Lakhan's sister Gowri goes missing from her own bridal procession. Her earring is found near the priest's shoes which causes the entire village to accuse him of the murders. He, however, proves his innocence. Lakhan also suspects Gowri's former boyfriend, Amar, for doing away with her. However, it turns out that they both actually committed suicide because they cannot be together. So, it turns out that this entire incident actually had nothing to do with the case of the missing brides.

Shera wishes to marry Reshma and asks his father to approach Reshma's father, the blind Vaidji, with the proposal. Reshma rejects the proposal. Shera eventually finds out that Vaidji is not actually blind and is also a thief. Shera tries to blackmail him using this information to compel Reshma to marry him, but Vaidji comes clean in front of everyone instead so that Shera has no leverage against him or his daughter. He also asks Lakhan to marry Reshma and both readily agree. Meanwhile, Thakur Saab's daughter Shanti's marriage is fixed and she agrees to it as she realizes Lakhan loves Reshma and not her. Lakhan accompanies her palanquin to safeguard her. She reaches her destination safely, but this is actually due to her not wearing the traditional red bridal saree because of her father's phobia.  

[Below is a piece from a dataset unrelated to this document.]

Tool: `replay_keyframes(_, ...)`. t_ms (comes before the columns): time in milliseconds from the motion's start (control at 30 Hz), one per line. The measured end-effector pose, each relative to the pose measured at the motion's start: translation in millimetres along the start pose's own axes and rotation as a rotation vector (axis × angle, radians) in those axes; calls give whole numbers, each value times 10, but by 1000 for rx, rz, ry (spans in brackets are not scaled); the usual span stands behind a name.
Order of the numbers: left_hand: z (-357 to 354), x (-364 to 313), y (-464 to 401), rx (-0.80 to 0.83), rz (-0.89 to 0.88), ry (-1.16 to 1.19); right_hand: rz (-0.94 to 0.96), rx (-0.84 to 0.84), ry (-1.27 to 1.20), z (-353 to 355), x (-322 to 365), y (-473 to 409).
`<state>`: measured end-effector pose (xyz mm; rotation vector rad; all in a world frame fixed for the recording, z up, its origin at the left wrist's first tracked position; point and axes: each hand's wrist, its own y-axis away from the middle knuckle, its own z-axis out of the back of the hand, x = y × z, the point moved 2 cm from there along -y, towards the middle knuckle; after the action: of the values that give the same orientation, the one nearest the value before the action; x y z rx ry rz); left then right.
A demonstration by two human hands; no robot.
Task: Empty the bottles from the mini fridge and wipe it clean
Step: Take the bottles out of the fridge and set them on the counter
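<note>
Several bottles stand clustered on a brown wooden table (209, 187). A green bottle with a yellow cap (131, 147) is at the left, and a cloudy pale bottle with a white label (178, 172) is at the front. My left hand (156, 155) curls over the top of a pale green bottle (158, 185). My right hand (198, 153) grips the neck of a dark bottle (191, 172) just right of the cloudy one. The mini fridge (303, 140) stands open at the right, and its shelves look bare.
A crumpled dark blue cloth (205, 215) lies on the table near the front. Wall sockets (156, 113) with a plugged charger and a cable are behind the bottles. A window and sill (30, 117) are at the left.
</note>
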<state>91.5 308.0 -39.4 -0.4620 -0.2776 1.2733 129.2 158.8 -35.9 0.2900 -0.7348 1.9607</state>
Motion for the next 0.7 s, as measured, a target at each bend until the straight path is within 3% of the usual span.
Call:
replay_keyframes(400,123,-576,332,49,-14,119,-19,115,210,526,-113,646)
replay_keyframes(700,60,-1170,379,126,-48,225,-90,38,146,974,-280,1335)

Eventually, everyone's suspicion turns towards Thakur saab as his own daughter was spared whereas every other newly wedded bride have gone missing. Additionally, he was one of the only people, other than Lakhan, who knew of the plan to safeguard Shanti. Thakur saab tries to commit suicide, but his wife reveals that their son, Shera also knew of the changed plans. Thakur saab assures everyone that no matter who is guilty he would ensure their punishment, even if it is his own son. Shera tries to escape after kidnapping Reshma, but he is stopped by Lakhan and when he is about to die after a fire nearly engulfs him, Champa jumps in to save him. Eventually, Shera understands his folly and accepts Champa's devotion to him.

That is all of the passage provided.